> _About this task_
Reproduce the listing below exactly, from its first line down to and including the line with "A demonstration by".

> _Data extract_
=== Section Start ===

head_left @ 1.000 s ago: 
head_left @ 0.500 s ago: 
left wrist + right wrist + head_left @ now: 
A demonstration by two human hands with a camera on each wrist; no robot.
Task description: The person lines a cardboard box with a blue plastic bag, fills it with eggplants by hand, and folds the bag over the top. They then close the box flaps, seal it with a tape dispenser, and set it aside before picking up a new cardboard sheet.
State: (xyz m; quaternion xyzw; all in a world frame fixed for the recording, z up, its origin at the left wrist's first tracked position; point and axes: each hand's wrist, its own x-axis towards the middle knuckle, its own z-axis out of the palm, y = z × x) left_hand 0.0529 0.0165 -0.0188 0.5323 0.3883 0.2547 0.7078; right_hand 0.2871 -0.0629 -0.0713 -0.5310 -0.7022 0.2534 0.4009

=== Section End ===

> _Worked solution_
head_left @ 1.000 s ago: 
head_left @ 0.500 s ago: 
left wrist + right wrist + head_left @ now: 
A demonstration by two human hands with a camera on each wrist; no robot.

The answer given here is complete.